Associate Judge of the Superior Court of the District of Columbia
- In office April 20, 2012 – June 30, 2023
- President: Barack Obama
- Preceded by: John Henry Bayly, Jr.
- Succeeded by: vacant

Personal details
- Born: Peter Arno Krauthamer September 6, 1957 (age 67) New York City, New York, U.S.
- Spouse: Tanya Chutkan (div)
- Children: 2
- Education: Brandeis University (BA) Boston University (JD)

= Peter A. Krauthamer =

American judge (born 1957)

Peter Arno Krauthamer (born September 6, 1957) is an American jurist. He is a senior judge of the Superior Court of the District of Columbia.

== Education and career ==
Krauthamer earned his Bachelor of Arts from Brandeis University in 1979, and his Juris Doctor from Boston University School of Law in 1982.

After graduating, Krauthamer worked in the Public Defender Service for the District of Columbia as a staff attorney. In 2004, he became the deputy director for the Public Defender Service overseeing a staff of 220 people including 110 attorneys.

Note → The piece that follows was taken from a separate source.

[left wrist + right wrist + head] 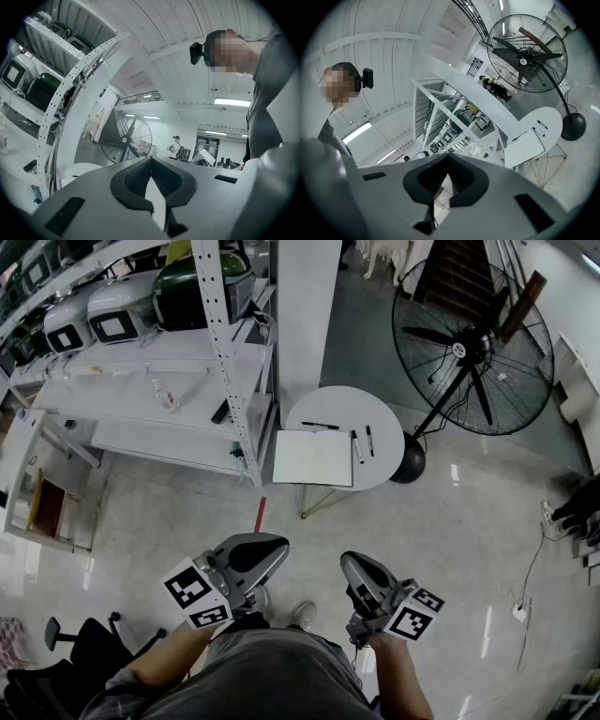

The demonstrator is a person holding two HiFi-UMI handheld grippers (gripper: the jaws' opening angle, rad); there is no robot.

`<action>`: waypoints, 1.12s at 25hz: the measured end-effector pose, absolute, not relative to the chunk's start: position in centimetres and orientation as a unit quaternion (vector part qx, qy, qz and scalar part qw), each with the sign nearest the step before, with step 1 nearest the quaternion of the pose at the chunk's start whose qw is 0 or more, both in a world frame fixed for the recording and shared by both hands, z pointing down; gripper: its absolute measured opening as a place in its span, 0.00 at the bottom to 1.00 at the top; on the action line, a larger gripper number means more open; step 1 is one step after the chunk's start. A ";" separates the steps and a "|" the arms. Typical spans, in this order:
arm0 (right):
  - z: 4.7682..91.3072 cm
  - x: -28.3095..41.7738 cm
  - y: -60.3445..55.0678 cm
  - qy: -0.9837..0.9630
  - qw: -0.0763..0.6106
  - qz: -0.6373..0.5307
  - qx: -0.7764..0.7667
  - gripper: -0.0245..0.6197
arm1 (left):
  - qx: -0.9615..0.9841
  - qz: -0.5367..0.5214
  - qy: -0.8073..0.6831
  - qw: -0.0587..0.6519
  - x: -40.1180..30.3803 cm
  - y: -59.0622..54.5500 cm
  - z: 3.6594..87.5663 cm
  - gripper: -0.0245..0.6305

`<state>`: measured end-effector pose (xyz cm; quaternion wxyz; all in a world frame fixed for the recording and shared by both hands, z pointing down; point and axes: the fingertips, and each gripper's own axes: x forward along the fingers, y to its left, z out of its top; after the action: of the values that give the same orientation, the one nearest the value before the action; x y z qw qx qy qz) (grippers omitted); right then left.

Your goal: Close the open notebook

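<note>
An open notebook (pixel 313 457) with blank white pages lies flat on a small round white table (pixel 380 432); the right gripper view also shows the notebook (pixel 529 143), far ahead. A black pen (pixel 321 426) and two markers (pixel 357 446) lie beside it on the table. My left gripper (pixel 272 547) and right gripper (pixel 350 564) are held close to the person's body, well short of the table. The jaws of both are together with nothing between them, as the left gripper (pixel 151 159) and right gripper (pixel 448 155) show in their own views.
A large black pedestal fan (pixel 469 348) stands right of the table. A white metal shelf rack (pixel 169 381) with appliances stands to its left. A black office chair (pixel 84 643) is at the lower left. A red strip (pixel 261 514) marks the floor before the table.
</note>
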<state>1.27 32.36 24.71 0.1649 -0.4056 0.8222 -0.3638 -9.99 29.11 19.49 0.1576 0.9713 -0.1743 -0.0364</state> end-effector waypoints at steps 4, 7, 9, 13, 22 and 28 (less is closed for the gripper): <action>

From 1995 to 2000, Krauthamer was an assistant professor and clinical supervising attorney at Howard University School of Law.

=== D.C. Superior Court ===
President Barack Obama nominated Krauthamer on July 11, 2011, to a 15-year term as an associate judge of the Superior Court of the District of Columbia to the seat vacated by John Henry Bayly Jr. On November 8, 2011, the Senate Committee on Homeland Security and Governmental Affairs held a hearing on his nomination and on the following day, November 9, 2011, the Committee reported his nomination favorably to the Senate floor. On November 18, 2011, the full Senate confirmed his nomination by voice vote. He was sworn in on April 20, 2012. He retired from the court on June 30, 2023. Starting in May 2024, he was evaluated for an appointment as a senior judge and assumed office later that year.

== Personal life ==
Krauthamer has resided in Washington, D.C., and Silver Spring, Maryland, since 1970. He was formerly married to United States District Court for the District of Columbia Judge Tanya Chutkan. They have two sons.